15.10.18

Study shows English councils suffering ‘territorial injustice’ from government spending cuts

 Research from Cambridge University has revealed that English councils have been hit twice as hard as councils in Scotland and Wales by spending cuts.

The analysis found that local authorities in England have suffered an average spending fall of almost 24% since 2010 compared to 12% in Wales and 11.5% in Scotland, which represents an “increasing inequality between local governments and increasing territorial injustice.”

The research also said that councils in southern England had experienced “relatively minor” cuts to services, a claim that southern councils have criticised as “misleading.”

The South East England Councils (SEEC) and South East Strategic Leaders (SESL) said the university’s study served only to “pit councils against each other” and ignores the fact that spending per person on local services is far higher in the major cities.

The study, ‘The depth of cuts,’ said that cuts in England were “deeper and more severe” due to devolved powers in the Scottish and Welsh governments, which enables them to find alternative funding sources.

“Austerity has actively reshaped the relationship between central and local government in Britain”, the study said, with London boroughs and major city’s budgets particularly suffering from council cuts.

It added: “This has resulted in a shrinking capacity of the local state to respond to the needs of their citizens for public services; a turn away from the provision of many discretionary, universal public services; increasing inequality between local governments themselves; and intensifying territorial injustice.”

Nottingham City Council released a statement in response to the findings, agreeing with the claim that the authority would be almost £60m better off a year if it was given the same austerity treatment as Surrey County Council.

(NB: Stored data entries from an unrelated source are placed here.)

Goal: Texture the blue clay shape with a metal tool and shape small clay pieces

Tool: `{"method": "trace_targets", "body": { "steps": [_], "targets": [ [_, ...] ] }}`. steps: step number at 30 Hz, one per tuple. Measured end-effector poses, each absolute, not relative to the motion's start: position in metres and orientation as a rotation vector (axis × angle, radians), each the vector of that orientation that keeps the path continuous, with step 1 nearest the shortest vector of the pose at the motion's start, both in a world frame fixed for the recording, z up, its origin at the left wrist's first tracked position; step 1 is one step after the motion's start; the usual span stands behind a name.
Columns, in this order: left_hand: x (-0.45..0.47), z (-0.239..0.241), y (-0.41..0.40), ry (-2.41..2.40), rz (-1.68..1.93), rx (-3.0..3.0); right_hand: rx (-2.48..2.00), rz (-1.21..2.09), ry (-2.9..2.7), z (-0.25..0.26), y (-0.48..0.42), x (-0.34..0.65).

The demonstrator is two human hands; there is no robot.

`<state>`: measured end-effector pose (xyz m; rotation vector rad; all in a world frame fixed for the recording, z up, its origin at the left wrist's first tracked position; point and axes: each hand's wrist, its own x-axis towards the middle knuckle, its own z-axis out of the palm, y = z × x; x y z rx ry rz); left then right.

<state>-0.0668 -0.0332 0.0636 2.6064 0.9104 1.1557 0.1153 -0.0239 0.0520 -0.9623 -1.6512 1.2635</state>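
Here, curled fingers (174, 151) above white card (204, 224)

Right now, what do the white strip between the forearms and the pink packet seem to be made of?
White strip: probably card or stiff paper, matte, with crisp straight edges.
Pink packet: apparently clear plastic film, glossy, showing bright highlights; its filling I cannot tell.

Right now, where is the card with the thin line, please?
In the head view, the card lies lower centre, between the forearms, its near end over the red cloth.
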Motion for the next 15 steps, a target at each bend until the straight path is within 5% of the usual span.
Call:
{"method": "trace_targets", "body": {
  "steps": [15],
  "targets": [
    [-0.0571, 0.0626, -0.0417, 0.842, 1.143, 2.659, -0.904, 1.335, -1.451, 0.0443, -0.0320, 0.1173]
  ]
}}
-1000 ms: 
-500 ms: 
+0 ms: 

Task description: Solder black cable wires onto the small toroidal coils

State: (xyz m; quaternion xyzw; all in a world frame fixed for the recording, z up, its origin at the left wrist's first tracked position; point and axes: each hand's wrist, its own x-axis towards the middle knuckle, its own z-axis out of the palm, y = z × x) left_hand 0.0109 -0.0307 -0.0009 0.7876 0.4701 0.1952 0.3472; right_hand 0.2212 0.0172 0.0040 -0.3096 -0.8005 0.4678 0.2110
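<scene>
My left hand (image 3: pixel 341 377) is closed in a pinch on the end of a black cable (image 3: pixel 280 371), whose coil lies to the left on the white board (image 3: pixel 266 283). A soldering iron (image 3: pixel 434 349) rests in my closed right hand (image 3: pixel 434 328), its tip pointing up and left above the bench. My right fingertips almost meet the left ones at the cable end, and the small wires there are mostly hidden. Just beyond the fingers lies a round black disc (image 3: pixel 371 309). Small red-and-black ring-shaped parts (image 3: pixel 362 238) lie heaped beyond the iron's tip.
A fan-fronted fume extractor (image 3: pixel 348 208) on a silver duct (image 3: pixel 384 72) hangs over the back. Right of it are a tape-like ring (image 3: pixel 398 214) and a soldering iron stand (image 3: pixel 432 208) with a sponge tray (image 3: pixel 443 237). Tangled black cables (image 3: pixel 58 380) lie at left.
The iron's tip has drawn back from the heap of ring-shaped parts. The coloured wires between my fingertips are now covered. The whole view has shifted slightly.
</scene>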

It describes a revelation that cities in the most deprived areas of England have suffered the most under government austerity cuts.

Nottingham CC, which is currently carrying out consultations over the proposed unitary merger, has had its main government grant dropped from £126m to £35m in the last seven years, which equates to far more per household than the cuts seen in Surrey, who also received an additional transitional grant.

Nottingham’s deputy council leader, Graham Chapman, said: “The Cambridge University study published this week tells us what we have known since austerity measures were introduced a decade ago – the government has targeted deprived areas for the harshest cuts and shielded affluent areas from them.

“It’s a national scandal and one that here in Nottingham we’re doing our utmost to protect local residents from.

“Unfortunately, though, there are more difficult budget decisions to take before austerity comes to an end as the prime minister has promised.”

The response from SEEC and SESL says that despite larger percentage cuts in grants, London and northern councils still spend more per head than those in the south.

According to the study, London councils spend on average a third more per person than councils in the South East, and councils in the north west spend £84 on average per person compared to the £628 spent by their southern counterparts.